#### TASK TO CARRY OUT:
Repeat the data below exactly. Include each line.

#### STORED DATA:
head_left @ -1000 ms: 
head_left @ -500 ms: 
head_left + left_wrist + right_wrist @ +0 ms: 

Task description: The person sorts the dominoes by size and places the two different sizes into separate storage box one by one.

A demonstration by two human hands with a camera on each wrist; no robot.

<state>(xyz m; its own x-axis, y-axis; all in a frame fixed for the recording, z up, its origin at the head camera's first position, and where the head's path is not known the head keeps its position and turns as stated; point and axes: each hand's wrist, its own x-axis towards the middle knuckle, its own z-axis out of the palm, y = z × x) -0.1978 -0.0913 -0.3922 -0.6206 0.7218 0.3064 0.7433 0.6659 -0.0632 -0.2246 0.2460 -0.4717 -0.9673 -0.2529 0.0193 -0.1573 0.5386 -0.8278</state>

#### WRITTEN RESPONSE:
head_left @ -1000 ms: 
head_left @ -500 ms: 
head_left + left_wrist + right_wrist @ +0 ms: 

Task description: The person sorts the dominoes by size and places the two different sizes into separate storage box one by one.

A demonstration by two human hands with a camera on each wrist; no robot.

<state>(xyz m; its own x-axis, y-axis; all in a frame fixed for the recording, z up, its origin at the head camera's first position, and where the head's path is not known the head keeps its position and turns as stated; point and axes: each hand's wrist, its own x-axis towards the middle knuckle, its own z-axis out of the palm, y = z × x) -0.1978 -0.0913 -0.3922 -0.6206 0.7218 0.3064 0.7433 0.6659 -0.0632 -0.2246 0.2460 -0.4717 -0.9673 -0.2529 0.0193 -0.1573 0.5386 -0.8278</state>

Whatever the exercise asked has now been answered.